• _What you will do_: Reproduce the material below only from the line with "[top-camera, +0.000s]" to the line with "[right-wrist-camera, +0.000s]", both included, keeping each line exact and dropping the pictures.

• _Data excerpt_:
○ ○ ○ ○ ○ ○ ○

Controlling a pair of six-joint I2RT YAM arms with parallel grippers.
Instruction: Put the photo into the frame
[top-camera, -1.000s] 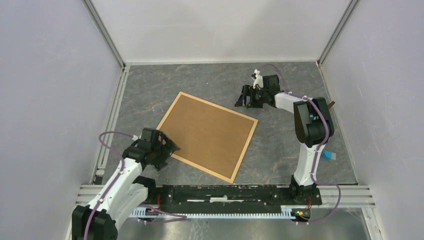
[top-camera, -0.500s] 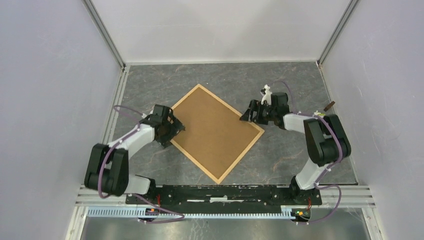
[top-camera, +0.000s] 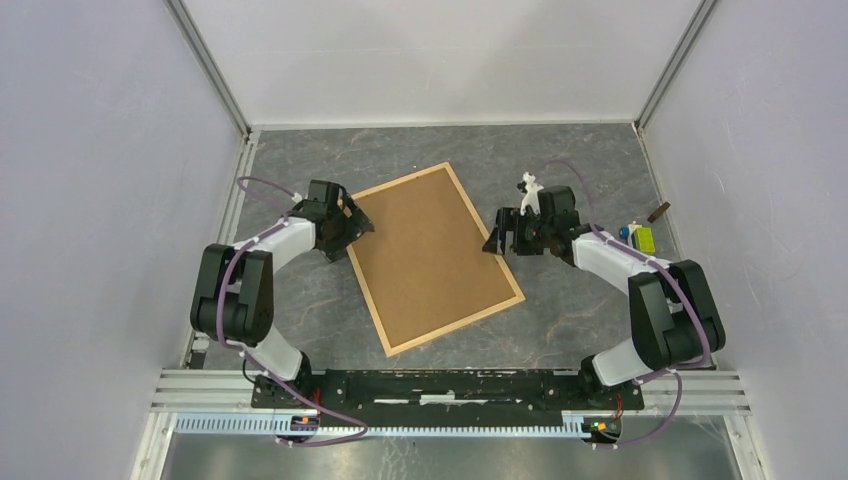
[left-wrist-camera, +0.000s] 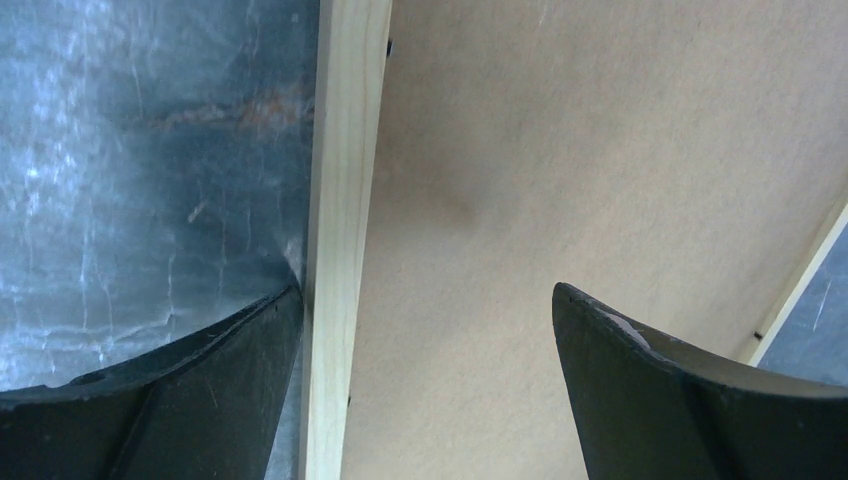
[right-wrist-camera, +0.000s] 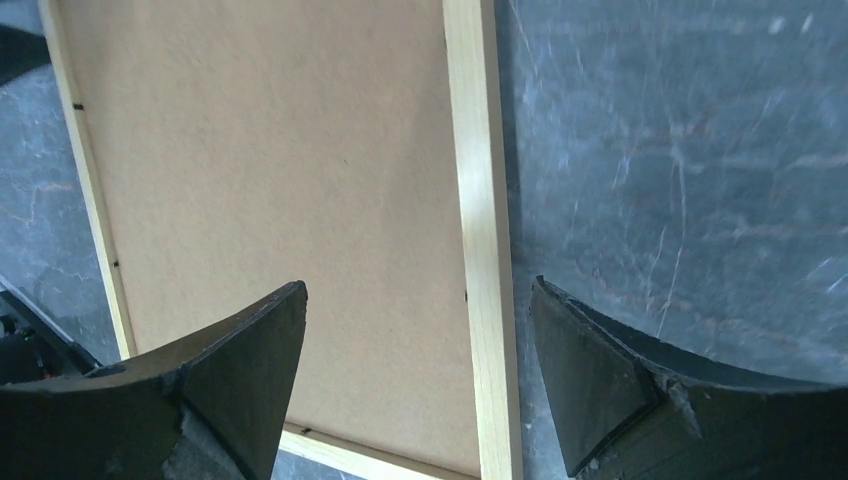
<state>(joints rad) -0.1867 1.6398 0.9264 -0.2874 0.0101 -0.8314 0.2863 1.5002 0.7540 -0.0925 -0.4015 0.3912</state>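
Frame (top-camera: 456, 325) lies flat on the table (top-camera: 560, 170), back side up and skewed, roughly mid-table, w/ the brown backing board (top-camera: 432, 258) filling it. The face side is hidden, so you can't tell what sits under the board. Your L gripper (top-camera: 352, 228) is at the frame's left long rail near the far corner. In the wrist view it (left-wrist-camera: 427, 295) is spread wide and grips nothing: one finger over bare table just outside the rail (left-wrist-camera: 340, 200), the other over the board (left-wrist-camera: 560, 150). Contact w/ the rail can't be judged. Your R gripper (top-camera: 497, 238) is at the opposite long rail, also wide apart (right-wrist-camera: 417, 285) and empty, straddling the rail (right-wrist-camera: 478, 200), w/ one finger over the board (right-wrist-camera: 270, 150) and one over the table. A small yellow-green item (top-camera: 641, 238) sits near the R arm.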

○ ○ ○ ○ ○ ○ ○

• _Response to this exercise_:
[top-camera, +0.000s] 
[left-wrist-camera, +0.000s] 
[right-wrist-camera, +0.000s] 

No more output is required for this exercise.